I'm monitoring several hosts using Nagios. This works fine when I use "normal" checks that are executed on the monitoring host (say, check_http
). However, I'm having troubles with NRPE-based checks which are executed through the NRPE-service on the monitored host instead.
I have declared my custom commands in the NRPE-configuration of the monitored hosts, e.g.

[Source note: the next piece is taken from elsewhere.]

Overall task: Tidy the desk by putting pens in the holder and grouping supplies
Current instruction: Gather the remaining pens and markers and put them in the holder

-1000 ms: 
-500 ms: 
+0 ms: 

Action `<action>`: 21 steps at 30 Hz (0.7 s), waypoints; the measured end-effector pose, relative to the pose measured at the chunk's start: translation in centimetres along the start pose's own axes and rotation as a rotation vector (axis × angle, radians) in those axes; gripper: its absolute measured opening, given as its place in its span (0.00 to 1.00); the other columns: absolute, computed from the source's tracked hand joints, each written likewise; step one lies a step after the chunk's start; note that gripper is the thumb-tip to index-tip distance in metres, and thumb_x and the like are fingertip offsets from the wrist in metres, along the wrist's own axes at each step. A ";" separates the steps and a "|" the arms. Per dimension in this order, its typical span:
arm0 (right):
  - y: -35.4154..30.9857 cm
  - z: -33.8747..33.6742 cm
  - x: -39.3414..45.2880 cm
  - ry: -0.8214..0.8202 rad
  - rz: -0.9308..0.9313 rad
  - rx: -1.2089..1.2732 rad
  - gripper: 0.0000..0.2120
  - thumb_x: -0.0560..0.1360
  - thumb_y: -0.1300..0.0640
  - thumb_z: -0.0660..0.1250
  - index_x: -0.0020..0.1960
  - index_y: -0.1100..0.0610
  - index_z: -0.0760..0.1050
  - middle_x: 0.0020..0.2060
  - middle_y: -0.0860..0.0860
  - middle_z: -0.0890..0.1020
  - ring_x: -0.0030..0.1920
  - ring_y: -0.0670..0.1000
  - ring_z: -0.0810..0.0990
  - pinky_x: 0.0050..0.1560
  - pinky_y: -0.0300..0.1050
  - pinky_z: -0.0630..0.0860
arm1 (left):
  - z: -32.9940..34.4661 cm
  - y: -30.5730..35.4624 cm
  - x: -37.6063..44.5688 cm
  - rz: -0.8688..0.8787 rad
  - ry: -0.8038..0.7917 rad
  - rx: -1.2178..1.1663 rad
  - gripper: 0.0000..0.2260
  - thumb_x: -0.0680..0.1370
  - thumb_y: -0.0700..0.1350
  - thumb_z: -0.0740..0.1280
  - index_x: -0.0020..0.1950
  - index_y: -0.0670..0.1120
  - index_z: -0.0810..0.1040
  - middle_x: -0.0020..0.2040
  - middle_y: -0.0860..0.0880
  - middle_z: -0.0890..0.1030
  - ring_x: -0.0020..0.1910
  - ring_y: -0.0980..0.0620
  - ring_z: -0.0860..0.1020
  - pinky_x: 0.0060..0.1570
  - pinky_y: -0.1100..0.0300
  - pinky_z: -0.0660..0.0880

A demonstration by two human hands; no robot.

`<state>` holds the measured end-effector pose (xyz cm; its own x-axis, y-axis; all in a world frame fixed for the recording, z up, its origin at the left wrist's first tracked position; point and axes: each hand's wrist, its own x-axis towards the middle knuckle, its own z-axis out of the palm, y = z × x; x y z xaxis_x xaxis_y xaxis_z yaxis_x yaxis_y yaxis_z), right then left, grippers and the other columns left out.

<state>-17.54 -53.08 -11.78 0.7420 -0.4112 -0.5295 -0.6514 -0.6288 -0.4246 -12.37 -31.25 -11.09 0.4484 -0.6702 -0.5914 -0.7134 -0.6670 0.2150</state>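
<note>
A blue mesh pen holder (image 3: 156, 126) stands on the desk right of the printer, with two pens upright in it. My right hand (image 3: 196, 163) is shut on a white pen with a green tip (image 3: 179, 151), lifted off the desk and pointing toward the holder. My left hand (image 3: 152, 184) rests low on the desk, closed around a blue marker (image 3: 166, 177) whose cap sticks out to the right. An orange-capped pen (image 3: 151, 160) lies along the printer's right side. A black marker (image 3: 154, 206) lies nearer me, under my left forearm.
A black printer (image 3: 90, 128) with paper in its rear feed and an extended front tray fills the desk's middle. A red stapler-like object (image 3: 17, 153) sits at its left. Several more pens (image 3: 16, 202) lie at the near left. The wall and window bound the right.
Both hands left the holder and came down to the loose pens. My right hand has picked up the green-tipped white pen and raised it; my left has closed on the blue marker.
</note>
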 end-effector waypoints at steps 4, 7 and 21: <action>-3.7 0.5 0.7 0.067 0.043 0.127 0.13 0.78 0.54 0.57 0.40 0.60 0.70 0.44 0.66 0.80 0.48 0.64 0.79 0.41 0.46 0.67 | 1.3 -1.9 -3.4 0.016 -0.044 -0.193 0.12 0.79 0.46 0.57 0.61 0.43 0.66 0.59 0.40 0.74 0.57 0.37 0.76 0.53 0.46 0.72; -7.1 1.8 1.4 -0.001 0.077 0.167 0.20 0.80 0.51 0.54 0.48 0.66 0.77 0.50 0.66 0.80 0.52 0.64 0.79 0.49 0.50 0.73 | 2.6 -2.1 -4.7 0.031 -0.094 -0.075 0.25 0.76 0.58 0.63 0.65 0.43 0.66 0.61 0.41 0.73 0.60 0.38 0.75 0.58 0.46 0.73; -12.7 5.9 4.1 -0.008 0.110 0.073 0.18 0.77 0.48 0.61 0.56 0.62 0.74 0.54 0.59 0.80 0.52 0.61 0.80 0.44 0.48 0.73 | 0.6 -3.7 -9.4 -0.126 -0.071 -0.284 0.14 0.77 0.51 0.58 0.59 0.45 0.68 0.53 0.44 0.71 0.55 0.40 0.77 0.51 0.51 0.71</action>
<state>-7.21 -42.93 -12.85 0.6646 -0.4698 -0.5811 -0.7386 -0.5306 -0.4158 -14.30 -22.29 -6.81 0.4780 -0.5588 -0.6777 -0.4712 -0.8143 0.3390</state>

command[check_memory]=/usr/lib/nagios/plugins/check_memory -w 20% -c 10% -u G
I've then created the corresponding Nagios commands in the Nagios configuration on the monitoring host:
define command {
command_name my_check_nrpe
command_line /usr/lib/nagios/plugins/check_nrpe -H '$HOSTALIAS$' -c '$ARG1$'
}
define service {
use my-service
service_description Free memory
check_command my_check_nrpe!check_memory
check_interval 15
}
These checks work fine when I run them manually on the monitoring host using the nagios
user (which the nagios
service runs under):
nagios@monitor:~$ /usr/lib/nagios/plugins/check_nrpe -H 'my.target.host' -c 'check_memory'
MEMORY OK - 0G free | free=956080128b;419844915.2:;209922457.6:
However, I continuously receive email warnings from Nagios about the service:
***** Nagios *****
Notification Type: PROBLEM
Service: Free memory
Host: my.target.host
Address: XXX.XXX.XXX.XXX
State: WARNING
Date/Time: $
Additional Info:
$
I haven't managed to get any more details about the warnings. The Nagios logs on the monitoring host only show that the warnings were sent:
[1500623961] SERVICE NOTIFICATION: my-mailbox;my.target.host;Free memory;WARNING;notify-by-email;(null)
[1500627561] SERVICE NOTIFICATION: my-mailbox;my.target.host;Free memory;WARNING;notify-by-email;(null)
I've also activated maximum debugging output for Nagios:
debug_level=-1
debug_verbosity=2
However, /var/lib/nagios3/nagios.debug
doesn't contain anything of interest:
[1500630464.420189] [064.1] [pid=21171] Making callbacks (type 9)...
[1500630464.420243] [064.1] [pid=21171] Making callbacks (type 9)...
[1500630464.420308] [064.1] [pid=21171] Making callbacks (type 9)...
[1500630464.420389] [064.1] [pid=21171] Making callbacks (type 9)...
[1500630464.421086] [064.1] [pid=21171] Making callbacks (type 7)...
[1500630464.421767] [064.1] [pid=21174] Making callbacks (type 9)...
Similarly, I've enabled debugging output for the NRPE service on the monitored hosts (debug=1
) but the NRPE logs only tell me that my check_memory
command has been added successfully.
I'm running NRPE 3.0.1-3 and Nagios 3.5.1.
How can I solve this issue or gather more information about the problem?